What are the Nest’s physical traits? After deciding where the Nest will be, focus on the “what”. Flesh out details that offer hunters clues and warnings. Example: A shambling figure hides in a city park, where the thick trees and overgrown brush hides its every step. Broken twigs and branches reveal signs that something is hiding in the park, but it isn’t until a group of hunters discovers a set of muddy human-sized paw prints they realize they’ve got their hands full.

What is the site’s history? Nests represent physical locations in the real world and, as such, many of them possess a history. Details hunters uncover in the present can shed light into the past. Developing the Nest’s backstory is another way for hunters to investigate an area and lead them to a more successful confrontation with the monster. Example: A ghost haunts a convenience store. The land that store was built on, however, used to belong to a murdered family the ghost was sworn to protect in life.

Step Two: Assign Tilts and/or Conditions

Storytellers may, at their discretion, assign Tilts and Conditions to the Nest. It is strongly recommended that these rules are attached to the Nest before gameplay, and not during a tense scene. The Storyteller should consider:

Physical Attributes: What are the Nest’s physical, identifiable features? What effects might those have on hunters?
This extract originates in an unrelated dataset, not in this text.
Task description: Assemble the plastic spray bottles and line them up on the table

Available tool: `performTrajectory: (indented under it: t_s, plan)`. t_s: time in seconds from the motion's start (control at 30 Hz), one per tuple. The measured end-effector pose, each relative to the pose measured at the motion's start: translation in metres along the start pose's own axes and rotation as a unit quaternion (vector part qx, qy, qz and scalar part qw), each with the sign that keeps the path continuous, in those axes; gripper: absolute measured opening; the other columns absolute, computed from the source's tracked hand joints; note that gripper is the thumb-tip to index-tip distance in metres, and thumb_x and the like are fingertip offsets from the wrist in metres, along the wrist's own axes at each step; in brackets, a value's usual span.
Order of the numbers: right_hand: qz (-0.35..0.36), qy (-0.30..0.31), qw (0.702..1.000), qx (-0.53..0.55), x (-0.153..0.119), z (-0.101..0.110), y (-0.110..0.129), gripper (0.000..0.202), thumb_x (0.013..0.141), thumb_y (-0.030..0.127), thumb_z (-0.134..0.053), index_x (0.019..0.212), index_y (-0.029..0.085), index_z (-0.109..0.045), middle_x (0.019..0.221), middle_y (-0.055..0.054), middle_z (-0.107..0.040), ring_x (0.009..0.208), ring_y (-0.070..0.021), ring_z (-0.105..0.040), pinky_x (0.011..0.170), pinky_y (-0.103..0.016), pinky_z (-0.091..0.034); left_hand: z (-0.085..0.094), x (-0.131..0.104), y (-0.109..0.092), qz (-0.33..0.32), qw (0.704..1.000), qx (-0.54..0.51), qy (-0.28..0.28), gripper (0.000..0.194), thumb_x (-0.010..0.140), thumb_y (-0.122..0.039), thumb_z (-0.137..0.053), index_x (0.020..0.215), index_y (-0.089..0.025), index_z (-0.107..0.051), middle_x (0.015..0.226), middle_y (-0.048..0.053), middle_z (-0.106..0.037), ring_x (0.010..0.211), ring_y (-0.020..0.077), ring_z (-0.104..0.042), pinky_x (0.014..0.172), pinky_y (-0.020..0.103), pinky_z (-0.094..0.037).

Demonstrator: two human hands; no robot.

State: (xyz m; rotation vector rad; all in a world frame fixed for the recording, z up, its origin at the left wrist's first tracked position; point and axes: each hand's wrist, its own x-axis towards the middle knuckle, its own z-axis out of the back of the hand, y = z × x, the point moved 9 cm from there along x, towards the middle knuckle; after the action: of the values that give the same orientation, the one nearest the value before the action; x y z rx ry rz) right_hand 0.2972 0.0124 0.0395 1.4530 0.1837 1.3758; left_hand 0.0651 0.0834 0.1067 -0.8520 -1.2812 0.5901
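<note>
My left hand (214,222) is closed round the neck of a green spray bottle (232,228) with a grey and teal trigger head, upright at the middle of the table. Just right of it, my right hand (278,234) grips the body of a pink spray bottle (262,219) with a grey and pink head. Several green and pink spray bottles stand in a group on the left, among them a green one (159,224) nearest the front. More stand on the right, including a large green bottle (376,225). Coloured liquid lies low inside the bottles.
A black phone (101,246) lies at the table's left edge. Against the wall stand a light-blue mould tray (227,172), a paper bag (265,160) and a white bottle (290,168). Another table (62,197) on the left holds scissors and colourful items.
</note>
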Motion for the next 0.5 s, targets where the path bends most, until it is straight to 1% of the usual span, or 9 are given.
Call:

Circumstances Used: When using Tilts or Conditions, sketch a scene where they might be used. Is the entire Nest full of slime and rotting garbage? Or, have they hunters discovered a bloody pit filled with the bones of a monster’s victims?

Example: Megan is creating a Nest for a horror in her game, a slimy, amphibious humanoid creature. Its Nest is located in the water-logged tunnels of a storm sewer. She decides to give the Nest the Tight and Viscous Tilts, to represent the narrow passages and the thick, slippery muck filling most of the tunnels. She briefly considers also using the Filthy Tilt, but decides that keeping track of the potential for open wounds will slow down the scene too much when combined with the other Tilts.

There is no set number of Tilts or Conditions that should be applied to a Nest. Less, however, is usually more. To avoid overwhelming players, select one or two Conditions or Tilts to add some narrative heft to a scene. Often, a Nest’s terrain is best reflected by Tilts. The determination and usage of the rules in a session, however, are at the discretion of the Storyteller.